If you, O LORD, should mark iniquities,
O Lord, who could stand?
But with you there is forgiveness,
that you may be feared.
Psalm 130:3-4
Are you still undone by the thought of your forgiveness? Do you fall on your face in amazement on account of his grace?
You certainly still should!
Think, not too long but just long enough, on your many shortcomings and sins. The times in which you’ve failed others or broken good faith with them. The times in which you’ve even dealt unrighteously, even with God. “If you, O Lord, should mark iniquities… who could stand?”
We could not stand, not for a moment. Frightful realizations fill the minds of those who brave such a meditation.

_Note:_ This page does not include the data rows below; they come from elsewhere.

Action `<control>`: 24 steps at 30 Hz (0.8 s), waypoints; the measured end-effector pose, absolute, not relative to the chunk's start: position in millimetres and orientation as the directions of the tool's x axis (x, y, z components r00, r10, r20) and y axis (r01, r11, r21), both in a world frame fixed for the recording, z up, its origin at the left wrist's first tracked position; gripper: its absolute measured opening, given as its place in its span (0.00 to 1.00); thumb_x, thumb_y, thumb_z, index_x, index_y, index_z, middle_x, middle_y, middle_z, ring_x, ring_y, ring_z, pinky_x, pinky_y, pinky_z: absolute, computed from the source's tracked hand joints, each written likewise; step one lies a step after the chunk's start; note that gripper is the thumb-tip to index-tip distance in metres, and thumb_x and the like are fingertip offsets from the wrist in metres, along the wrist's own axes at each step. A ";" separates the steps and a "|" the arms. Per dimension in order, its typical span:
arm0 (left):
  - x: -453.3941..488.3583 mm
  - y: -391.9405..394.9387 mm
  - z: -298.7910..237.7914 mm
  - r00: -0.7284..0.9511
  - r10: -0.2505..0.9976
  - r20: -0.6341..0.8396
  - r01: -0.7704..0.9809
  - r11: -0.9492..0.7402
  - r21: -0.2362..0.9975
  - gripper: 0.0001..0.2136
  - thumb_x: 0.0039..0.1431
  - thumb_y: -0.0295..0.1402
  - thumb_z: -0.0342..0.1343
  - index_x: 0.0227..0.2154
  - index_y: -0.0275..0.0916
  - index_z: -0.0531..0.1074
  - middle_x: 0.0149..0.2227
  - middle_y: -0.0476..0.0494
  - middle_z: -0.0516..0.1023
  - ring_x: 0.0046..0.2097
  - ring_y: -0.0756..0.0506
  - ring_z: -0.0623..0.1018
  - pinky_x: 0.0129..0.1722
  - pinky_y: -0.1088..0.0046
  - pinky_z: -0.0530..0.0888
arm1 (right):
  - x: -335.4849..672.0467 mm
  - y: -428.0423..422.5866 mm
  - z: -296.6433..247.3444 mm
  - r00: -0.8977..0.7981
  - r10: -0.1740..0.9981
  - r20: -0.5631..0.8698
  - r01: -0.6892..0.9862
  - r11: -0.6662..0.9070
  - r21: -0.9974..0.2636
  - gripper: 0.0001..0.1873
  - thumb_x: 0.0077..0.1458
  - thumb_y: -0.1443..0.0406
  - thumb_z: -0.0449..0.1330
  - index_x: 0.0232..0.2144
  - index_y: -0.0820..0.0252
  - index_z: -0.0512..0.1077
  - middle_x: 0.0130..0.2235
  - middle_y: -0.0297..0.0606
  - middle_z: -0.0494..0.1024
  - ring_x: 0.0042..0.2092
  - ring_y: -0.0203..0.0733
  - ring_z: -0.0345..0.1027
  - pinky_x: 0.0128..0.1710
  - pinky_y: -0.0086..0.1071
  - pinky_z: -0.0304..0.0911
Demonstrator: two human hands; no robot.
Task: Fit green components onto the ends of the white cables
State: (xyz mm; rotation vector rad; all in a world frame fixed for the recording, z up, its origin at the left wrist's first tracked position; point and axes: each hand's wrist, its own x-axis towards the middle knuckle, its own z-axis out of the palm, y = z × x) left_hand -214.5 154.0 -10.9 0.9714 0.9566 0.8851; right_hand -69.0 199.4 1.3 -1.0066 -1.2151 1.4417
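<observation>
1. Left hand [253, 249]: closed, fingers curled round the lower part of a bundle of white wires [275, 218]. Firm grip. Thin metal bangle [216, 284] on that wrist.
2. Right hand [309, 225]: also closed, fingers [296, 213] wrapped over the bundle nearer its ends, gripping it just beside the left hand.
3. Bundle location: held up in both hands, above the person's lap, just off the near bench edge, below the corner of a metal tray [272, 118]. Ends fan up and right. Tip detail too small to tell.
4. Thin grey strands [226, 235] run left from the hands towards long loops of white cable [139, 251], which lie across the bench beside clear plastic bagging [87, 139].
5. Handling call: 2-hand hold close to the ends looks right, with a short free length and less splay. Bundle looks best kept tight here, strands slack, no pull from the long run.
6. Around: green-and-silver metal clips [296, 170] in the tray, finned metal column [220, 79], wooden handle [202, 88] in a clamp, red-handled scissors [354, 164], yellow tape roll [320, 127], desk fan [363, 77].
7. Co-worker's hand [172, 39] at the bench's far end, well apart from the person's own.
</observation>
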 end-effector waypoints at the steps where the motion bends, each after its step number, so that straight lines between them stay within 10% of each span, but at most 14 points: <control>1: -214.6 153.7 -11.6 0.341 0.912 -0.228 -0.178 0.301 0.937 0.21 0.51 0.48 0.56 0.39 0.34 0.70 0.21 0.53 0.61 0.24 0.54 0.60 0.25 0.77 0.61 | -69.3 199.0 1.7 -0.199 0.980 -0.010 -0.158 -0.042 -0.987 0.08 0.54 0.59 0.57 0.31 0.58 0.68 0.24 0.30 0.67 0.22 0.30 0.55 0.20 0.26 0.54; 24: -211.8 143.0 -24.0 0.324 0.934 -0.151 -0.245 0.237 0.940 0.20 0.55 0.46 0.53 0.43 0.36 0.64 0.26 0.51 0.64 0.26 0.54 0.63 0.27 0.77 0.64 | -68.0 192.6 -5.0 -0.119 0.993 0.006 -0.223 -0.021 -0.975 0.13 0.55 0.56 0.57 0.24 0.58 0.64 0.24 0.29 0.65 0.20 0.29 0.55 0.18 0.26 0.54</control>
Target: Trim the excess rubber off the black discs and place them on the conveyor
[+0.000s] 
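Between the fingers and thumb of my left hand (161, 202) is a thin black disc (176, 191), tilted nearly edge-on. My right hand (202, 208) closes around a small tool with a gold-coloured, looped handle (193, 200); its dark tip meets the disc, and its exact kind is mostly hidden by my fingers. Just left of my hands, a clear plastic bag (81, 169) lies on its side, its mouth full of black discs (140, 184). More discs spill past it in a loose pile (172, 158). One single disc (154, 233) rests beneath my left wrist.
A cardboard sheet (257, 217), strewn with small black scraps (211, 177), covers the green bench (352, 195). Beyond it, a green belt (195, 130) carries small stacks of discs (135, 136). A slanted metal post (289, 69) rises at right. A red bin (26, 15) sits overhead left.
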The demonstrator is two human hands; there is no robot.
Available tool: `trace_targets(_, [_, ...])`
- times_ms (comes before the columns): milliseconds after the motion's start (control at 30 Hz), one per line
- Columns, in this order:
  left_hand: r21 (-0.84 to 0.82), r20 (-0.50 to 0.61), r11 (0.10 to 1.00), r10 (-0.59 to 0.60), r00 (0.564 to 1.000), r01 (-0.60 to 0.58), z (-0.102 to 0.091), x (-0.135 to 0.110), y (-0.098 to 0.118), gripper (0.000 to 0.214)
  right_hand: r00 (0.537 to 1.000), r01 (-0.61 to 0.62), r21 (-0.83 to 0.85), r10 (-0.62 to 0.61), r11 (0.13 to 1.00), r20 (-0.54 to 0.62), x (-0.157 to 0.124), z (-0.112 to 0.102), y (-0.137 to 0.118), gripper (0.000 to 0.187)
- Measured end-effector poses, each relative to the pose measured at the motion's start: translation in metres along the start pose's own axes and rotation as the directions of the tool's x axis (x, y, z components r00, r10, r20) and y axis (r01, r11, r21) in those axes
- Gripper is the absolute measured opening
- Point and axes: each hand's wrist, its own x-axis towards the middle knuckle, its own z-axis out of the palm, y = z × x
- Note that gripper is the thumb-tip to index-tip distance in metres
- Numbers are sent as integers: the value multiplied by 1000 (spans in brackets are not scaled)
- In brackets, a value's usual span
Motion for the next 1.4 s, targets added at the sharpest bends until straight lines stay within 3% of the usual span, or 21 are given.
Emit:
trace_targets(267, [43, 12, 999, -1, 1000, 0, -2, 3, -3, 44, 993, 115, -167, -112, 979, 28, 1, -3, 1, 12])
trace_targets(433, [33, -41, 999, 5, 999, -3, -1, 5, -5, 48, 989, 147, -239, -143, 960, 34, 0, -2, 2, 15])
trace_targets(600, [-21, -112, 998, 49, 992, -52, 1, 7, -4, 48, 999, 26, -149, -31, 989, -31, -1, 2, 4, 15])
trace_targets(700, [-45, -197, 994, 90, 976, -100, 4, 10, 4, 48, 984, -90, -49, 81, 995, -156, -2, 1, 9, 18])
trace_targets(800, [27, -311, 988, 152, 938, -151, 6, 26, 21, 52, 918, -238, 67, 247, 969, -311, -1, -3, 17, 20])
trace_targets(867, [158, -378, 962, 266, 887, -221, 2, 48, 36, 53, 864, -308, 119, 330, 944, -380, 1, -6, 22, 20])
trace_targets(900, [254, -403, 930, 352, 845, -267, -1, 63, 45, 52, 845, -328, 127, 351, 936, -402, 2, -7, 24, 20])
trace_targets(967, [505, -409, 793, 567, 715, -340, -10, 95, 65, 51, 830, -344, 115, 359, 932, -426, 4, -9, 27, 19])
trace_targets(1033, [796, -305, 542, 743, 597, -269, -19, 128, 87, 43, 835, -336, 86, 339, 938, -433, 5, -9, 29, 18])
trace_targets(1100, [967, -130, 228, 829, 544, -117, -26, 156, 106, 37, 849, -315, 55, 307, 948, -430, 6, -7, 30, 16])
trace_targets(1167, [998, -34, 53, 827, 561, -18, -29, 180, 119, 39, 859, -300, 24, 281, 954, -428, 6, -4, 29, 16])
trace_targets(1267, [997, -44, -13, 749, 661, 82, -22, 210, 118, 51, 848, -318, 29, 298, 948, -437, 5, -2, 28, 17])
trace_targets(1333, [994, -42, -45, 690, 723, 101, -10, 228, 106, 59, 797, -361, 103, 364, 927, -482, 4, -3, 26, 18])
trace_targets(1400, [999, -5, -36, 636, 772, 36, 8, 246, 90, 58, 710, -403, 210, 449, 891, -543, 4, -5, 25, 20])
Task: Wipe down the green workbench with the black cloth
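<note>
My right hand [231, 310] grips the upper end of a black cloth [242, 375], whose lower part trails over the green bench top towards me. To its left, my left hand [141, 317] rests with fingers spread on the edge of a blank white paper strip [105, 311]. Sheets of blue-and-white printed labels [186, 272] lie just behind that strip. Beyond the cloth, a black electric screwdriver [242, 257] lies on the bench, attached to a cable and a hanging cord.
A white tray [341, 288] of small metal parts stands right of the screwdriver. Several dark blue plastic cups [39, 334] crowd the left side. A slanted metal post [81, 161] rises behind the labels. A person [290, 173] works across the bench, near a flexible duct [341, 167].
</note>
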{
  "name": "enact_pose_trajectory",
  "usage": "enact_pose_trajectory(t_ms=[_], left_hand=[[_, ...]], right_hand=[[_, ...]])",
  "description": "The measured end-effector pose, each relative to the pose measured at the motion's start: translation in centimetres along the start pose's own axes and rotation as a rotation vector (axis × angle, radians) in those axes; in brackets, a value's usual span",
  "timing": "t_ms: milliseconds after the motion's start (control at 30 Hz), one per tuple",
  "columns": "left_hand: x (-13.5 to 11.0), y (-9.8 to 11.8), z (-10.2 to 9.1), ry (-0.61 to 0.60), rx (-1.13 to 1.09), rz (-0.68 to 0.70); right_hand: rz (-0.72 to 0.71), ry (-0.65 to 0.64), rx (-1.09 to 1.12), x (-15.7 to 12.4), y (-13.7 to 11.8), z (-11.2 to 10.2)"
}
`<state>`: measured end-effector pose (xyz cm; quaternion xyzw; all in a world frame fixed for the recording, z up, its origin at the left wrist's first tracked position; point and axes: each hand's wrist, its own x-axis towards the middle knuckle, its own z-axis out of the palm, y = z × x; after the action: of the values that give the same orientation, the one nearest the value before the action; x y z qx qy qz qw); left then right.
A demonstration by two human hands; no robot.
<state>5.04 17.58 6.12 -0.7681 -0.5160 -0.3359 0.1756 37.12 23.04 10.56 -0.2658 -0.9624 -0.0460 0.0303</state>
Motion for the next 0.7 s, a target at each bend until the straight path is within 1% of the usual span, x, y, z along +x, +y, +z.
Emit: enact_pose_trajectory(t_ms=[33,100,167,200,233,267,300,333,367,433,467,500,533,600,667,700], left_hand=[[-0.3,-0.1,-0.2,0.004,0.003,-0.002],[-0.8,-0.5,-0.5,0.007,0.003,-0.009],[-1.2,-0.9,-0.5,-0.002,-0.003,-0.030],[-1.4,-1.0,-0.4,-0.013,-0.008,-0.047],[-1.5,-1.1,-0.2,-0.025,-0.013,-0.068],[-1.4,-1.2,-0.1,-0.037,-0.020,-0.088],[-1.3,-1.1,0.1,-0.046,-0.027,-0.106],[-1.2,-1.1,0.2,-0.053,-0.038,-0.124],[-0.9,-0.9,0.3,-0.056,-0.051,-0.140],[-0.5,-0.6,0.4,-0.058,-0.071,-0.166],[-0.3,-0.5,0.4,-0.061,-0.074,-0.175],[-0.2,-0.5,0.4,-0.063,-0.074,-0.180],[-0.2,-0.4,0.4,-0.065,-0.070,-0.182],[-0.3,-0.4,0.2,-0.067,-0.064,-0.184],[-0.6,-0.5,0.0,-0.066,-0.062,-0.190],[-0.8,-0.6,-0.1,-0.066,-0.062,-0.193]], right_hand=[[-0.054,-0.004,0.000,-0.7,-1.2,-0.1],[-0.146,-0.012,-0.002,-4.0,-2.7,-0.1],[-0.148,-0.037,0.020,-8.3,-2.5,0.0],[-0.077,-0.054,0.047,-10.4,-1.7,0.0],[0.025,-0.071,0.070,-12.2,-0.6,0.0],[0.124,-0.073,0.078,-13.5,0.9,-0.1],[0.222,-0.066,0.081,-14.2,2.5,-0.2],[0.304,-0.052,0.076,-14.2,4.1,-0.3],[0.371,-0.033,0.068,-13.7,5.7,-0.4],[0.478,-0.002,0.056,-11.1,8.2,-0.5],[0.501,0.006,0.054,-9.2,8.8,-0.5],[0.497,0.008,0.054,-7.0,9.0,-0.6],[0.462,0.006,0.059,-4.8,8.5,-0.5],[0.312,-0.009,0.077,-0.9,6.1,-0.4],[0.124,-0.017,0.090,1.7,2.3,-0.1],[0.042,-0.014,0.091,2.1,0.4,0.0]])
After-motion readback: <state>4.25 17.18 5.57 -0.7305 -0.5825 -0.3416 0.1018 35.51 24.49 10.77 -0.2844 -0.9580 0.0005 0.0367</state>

But the psalmist is quick to say, “but with you there is forgiveness.” When the danger is accurately apprehended, the salvation feels all the sweeter. While we cannot appreciate something which we ignore (indeed, the truth that Jesus dies for sins is a mockery to those who reject sin itself), we appreciate and savor all the more that which we reflect on.
Your sins are very great. And you could never stand before God. And yet with him is forgiveness and pardon.
Curiously, the psalmist suggests that a result of this is fear, but how could the solution to the fear of being cast down in God’s presence be fear again? The solution is that this use of fear speaks of worship and awe.* Consider Deuteronomy 10:12-13,
12 “And now, Israel, what does the Lord your God require of you, but to fear the Lord your God, to walk in all his ways, to love him, to serve the Lord your God with all your heart and with all your soul, 13 and to keep the commandments and statutes of the Lord, which I am commanding you today for your good?
Mentally walk through the thoughts of this psalm and exchange your fear for fear. Let the great grace that has come upon you in forgiveness move you to a new kind of fear––to walk in God’s ways, love him, serve him, and keep his commands. Indeed, his burden is comparatively light.
* Willem VanGemeren, ed., New International Dictionary of Old Testament Theology & Exegesis (Grand Rapids, MI: Zondervan Publishing House, 1997), 529.